Она все еще колебалась. Но глупое, девичье сердечко щемило при виде осунувшегося пуще прежнего мужа, и она выбрала смолчать. Как возложить на него еще и это бремя? И ведь полуправда лучше неправды, так?
— Я с Рогнедой повздорила. Тоскует она. Ходила за нее Макошь просить. А поздно почему — так я Чеславу с веча дожидалась. Ты не велел без нее ходить.
Почти правда.
При имени княжны лицо Ярослава никак не изменилось, не дрогнуло. Тень былых воспоминаний его не омрачила. Выслушав жену, он кивнул. Такого объяснения ему было довольно.
— Больше не выходи за ворота без моего ведома в темноте. Хоть и с Чеславой, — сказал немного погодя. — Чую, затевает что-то боярин Гостивит. Может, сговорился с моим братом, может, сам по себе.
Звенислава встрепенулась, отняла лицо от его плеча, заглянула в глаза со смятением во взгляде. Ярослав покачал головой.
— Не тревожься.
Он перехватил ее ладонь, все выводившую невидимые линии на его руке, и несильно сжал. Князь помолчал немного, прочистил горло, и со стороны могло показаться, что он готовится к чему-то. Звенислава удивленно смотрела на мужа, прикусив губу.
— Я обидел тебя, — поймав ее взгляд, негромко сказал Ярослав. — Я скверно с тобой говорил.
Ее глаза широко распахнулись. Она часто заморгала и уже собралась помотать головой, когда князь остановил ее. Ему и без ее возражений было трудно говорить.

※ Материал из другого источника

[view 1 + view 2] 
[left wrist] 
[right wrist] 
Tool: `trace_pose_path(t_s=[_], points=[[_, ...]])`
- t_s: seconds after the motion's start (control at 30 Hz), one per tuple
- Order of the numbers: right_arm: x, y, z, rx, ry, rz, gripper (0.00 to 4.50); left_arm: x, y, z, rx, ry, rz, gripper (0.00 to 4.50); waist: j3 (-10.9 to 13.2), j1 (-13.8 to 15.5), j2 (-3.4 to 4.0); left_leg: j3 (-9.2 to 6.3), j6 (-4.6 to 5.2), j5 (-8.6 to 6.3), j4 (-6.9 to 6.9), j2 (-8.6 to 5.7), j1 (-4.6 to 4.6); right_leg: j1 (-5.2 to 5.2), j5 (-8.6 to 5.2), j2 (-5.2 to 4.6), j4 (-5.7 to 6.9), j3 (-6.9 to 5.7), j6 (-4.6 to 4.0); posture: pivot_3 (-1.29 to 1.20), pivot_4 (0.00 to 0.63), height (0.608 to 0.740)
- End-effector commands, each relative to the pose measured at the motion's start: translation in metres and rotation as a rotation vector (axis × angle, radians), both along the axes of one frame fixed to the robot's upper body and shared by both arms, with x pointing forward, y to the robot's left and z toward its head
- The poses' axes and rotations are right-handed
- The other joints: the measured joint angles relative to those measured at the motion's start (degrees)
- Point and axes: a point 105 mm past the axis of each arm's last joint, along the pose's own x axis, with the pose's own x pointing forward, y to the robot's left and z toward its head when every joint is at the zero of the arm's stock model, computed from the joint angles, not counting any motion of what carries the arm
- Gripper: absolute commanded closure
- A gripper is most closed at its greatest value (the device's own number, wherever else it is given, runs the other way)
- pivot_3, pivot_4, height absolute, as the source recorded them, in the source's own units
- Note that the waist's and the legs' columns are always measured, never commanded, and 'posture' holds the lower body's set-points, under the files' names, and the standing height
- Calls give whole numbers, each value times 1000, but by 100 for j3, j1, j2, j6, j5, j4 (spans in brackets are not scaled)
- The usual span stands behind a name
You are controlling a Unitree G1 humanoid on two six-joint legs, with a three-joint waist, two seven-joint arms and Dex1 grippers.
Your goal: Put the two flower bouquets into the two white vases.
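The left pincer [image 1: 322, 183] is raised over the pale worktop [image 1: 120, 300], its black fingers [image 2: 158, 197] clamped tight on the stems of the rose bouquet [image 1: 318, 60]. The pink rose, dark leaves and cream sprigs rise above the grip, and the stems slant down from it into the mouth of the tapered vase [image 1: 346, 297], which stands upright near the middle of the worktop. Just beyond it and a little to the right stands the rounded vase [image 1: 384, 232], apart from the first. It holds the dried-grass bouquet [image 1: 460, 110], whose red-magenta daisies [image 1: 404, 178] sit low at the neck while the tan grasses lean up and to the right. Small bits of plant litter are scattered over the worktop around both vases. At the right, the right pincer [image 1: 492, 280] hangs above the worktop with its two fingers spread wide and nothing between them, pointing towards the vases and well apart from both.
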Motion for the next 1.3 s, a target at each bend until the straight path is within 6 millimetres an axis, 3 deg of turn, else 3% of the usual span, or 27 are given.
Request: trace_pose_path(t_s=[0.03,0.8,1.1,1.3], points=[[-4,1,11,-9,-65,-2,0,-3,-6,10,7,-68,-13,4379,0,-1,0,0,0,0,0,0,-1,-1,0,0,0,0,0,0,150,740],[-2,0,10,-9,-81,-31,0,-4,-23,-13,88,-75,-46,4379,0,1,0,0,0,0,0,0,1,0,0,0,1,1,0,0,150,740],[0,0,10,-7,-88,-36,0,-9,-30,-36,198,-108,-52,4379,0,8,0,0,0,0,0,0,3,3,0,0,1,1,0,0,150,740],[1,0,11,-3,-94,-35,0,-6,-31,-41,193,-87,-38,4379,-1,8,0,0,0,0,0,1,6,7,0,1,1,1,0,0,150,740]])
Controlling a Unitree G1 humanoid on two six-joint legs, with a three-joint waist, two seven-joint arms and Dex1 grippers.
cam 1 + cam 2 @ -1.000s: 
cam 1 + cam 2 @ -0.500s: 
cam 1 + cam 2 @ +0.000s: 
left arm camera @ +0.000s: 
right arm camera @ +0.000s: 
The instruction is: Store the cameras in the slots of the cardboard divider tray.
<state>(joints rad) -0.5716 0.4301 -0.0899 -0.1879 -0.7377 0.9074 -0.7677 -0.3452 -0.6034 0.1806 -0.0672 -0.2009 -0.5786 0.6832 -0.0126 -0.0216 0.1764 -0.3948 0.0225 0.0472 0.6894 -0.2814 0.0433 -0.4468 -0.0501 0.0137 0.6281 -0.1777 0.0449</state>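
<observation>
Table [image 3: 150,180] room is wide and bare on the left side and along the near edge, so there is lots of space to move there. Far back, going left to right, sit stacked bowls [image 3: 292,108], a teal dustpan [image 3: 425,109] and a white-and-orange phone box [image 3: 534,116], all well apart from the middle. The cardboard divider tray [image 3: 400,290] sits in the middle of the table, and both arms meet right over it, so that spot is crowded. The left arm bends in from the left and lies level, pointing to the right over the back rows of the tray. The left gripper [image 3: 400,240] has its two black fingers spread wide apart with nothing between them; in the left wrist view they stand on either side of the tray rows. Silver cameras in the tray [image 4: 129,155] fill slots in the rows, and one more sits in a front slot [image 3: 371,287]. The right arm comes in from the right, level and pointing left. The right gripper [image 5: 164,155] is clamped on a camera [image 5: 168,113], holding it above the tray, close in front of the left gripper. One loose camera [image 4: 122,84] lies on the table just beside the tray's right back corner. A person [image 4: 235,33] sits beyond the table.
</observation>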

— Так не должно поступать мужу.
Звенислава женой была всего пару месяцев, и Ярослава она порой побаивалась, хоть и напоминала себе непрестанно, что он муж ее, главный заступник. Нравом крут, но всегда справедлив — так говорили о князе его дружинники. И не было рядом с ней мудрой женщины, чтобы испросить совета. Может, она бы надоумила непутевую девку, как с собственным мужем-то изъясняться! Но даже ее глупенького умишка хватило нынче, чтобы уразуметь: коли Ярослав заговорил о таком, через себя переступив, противиться али возражать не следует.

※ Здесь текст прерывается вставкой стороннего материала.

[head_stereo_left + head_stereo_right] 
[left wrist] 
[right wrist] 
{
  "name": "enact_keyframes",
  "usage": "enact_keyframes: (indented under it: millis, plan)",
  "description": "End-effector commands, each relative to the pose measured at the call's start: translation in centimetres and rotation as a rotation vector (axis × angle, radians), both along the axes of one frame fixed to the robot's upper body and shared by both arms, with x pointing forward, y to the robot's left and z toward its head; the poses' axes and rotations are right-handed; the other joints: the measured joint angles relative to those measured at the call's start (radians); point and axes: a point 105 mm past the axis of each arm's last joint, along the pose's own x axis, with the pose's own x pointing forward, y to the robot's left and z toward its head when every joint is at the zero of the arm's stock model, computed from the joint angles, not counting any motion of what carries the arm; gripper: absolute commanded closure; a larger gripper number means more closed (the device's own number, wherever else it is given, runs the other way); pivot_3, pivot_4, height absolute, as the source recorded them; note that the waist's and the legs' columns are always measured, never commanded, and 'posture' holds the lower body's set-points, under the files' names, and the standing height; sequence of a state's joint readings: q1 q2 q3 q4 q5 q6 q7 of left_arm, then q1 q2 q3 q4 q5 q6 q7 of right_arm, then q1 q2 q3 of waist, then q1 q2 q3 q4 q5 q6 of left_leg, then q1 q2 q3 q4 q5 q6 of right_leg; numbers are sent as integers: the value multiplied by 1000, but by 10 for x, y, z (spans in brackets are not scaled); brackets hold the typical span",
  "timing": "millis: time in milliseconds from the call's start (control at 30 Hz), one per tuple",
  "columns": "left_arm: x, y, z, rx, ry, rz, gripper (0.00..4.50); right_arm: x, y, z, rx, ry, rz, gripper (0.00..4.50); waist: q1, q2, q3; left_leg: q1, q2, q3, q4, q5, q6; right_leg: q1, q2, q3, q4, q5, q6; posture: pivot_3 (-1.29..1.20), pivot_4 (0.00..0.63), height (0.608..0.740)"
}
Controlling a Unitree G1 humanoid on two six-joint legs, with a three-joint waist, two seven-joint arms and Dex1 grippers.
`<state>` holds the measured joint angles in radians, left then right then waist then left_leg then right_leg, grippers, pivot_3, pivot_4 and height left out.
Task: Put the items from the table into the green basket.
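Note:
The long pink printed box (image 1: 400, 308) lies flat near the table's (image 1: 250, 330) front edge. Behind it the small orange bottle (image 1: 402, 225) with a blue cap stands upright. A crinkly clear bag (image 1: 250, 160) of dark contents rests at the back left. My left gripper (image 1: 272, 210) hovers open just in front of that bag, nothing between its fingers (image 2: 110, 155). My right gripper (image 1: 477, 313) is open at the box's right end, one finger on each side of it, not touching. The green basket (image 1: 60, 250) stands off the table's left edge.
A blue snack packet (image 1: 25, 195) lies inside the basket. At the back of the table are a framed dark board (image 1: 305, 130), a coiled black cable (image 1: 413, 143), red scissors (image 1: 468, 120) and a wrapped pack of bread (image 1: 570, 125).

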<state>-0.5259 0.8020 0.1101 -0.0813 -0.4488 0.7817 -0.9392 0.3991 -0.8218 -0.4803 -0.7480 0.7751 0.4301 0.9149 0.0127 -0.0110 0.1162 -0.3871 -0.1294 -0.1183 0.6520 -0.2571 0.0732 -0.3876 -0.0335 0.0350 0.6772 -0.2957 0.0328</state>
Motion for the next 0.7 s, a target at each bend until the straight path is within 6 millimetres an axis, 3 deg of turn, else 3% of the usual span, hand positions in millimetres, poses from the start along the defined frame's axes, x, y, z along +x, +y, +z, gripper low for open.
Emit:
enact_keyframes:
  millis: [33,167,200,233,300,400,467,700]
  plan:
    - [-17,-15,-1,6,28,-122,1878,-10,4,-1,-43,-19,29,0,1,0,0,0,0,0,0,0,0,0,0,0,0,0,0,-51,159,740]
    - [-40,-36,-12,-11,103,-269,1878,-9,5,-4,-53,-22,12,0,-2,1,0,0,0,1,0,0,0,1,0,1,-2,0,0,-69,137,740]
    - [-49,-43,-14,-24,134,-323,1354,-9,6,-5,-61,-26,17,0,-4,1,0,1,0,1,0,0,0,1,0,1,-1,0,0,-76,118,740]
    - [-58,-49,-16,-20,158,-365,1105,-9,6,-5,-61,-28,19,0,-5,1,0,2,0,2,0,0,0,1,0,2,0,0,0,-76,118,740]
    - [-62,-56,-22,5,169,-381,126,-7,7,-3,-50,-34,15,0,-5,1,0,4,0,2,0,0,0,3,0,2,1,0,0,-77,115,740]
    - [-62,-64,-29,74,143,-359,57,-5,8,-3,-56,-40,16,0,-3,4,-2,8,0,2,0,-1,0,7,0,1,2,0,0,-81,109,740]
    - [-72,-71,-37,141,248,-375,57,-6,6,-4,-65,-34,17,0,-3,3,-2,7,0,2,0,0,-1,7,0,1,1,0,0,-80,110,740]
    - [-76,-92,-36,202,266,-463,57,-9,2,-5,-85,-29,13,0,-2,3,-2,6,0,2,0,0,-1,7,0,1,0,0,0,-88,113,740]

Но ведь он и впрямь ее не обижал! А что до резких слов его, так Звенислава сызмальства к такому привыкла. Смятение накрыло ее с головой. Она не знала, что сказать ему, и чувствовала себя человеком, идущим над глубоким обрывом по узенькой, хлипкой дощечке. Того и гляди, оступишься и упадешь.
Ярослав все еще сжимал ее ладонь и, верно, ожидал от жены разумного ответа. Боги светлые! Что могла сказать она, девка никчемная, ему — великому князю, воителю, ее господину, наконец?..

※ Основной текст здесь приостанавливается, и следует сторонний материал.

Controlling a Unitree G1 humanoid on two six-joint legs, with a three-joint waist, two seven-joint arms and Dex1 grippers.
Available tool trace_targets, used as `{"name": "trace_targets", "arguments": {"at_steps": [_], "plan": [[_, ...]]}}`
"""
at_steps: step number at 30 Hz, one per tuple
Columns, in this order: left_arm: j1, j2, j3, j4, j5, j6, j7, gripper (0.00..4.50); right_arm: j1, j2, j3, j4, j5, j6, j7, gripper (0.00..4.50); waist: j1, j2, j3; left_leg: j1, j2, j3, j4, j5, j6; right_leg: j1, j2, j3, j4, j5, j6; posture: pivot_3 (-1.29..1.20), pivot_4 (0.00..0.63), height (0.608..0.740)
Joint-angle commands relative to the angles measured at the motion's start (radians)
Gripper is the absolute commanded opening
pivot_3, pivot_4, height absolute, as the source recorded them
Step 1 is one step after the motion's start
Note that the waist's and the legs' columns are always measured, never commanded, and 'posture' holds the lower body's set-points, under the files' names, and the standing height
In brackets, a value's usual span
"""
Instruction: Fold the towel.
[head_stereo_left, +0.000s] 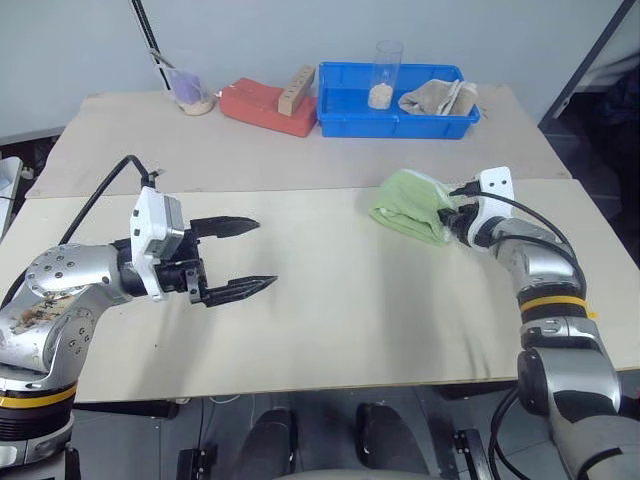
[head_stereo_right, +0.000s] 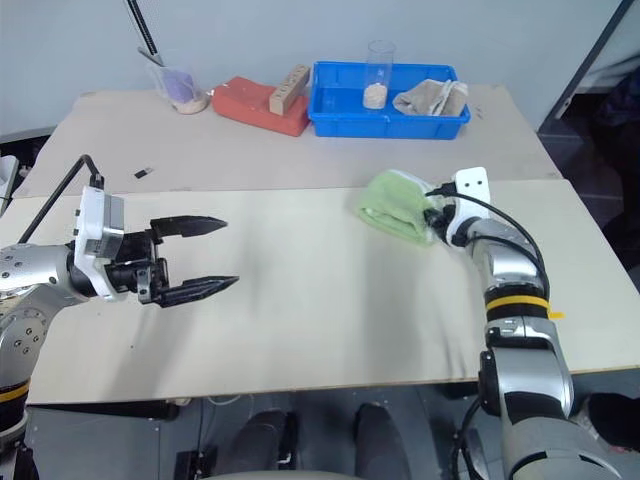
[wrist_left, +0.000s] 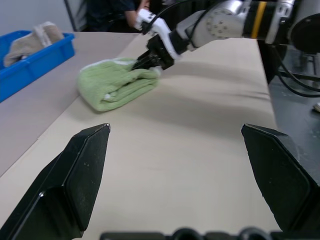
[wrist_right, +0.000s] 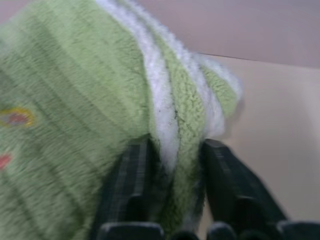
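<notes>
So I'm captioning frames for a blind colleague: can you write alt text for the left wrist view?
A folded light green towel lies on a pale table, the right gripper closed on its layered edge. The left gripper's two black fingers stand wide apart in the foreground, holding nothing. A blue tray holds a beige cloth.

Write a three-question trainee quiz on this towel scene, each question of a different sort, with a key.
1. True or false: the right pincer has layers of the green towel between its fingers.
2. Which describes the left pincer? A) shut on the towel B) open, holding nothing C) resting in the blue bin
3. Fill in: the towel lies on the table as a ______ bundle, not spread flat.

Key
1. True: the right wrist view shows towel edges between the two fingers.
2. B: its fingers stand wide apart above the table, away from the towel.
3. folded
</notes>
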Motion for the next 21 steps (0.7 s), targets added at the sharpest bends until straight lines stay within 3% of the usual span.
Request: {"name": "trace_targets", "arguments": {"at_steps": [1,5,7,13,21], "plan": [[0.019,-0.001,0.061,0.020,0.028,-0.046,0.041,4.50,-0.006,-0.028,-0.061,-0.109,0.052,0.029,0.033,3.15,0.000,0.000,0.000,0.000,0.000,0.000,0.000,0.000,0.000,0.000,0.000,0.000,0.000,0.000,0.000,0.00,0.150,0.740],[0.091,0.020,0.120,0.053,0.091,-0.080,0.082,4.50,0.059,-0.108,-0.077,-0.268,0.095,0.035,0.170,4.48,0.001,0.001,0.000,0.000,0.000,0.000,-0.001,0.000,0.000,-0.001,0.000,0.000,0.000,0.000,0.000,0.00,0.150,0.740],[0.164,0.083,0.127,0.082,0.220,-0.070,0.150,4.50,0.120,-0.190,-0.054,-0.392,0.110,0.012,0.301,4.48,0.004,0.001,0.000,0.000,0.000,0.000,-0.001,0.000,0.000,-0.001,0.000,0.000,0.000,0.000,0.000,0.00,0.150,0.740],[0.292,0.113,0.227,0.098,0.293,-0.095,0.186,4.50,0.316,-0.354,-0.032,-0.581,0.139,-0.153,0.618,4.48,0.004,0.001,0.000,0.001,0.001,0.000,-0.001,-0.001,0.001,0.001,0.000,-0.001,-0.002,0.000,0.000,0.00,0.150,0.740],[0.374,0.114,0.334,0.065,0.243,-0.042,0.154,4.50,0.431,-0.435,-0.060,-0.654,0.188,-0.127,0.727,4.48,0.006,0.001,0.000,0.002,0.006,0.001,-0.001,-0.001,0.001,0.002,0.000,-0.001,-0.001,0.000,0.000,0.00,0.150,0.740]]}}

— Ты никак меня не обижал! — все же смогла выдавить из себя Звенислава.
Говорила она чистую правду — так, как чувствовала; как лежало на сердце. Усмехнувшись, Ярослав погладил ее по щеке почти с отеческой заботой, но заговорил совсем об ином.
— Коли любо тебе, позови завтра брата с сестрой, повечеряем с ними.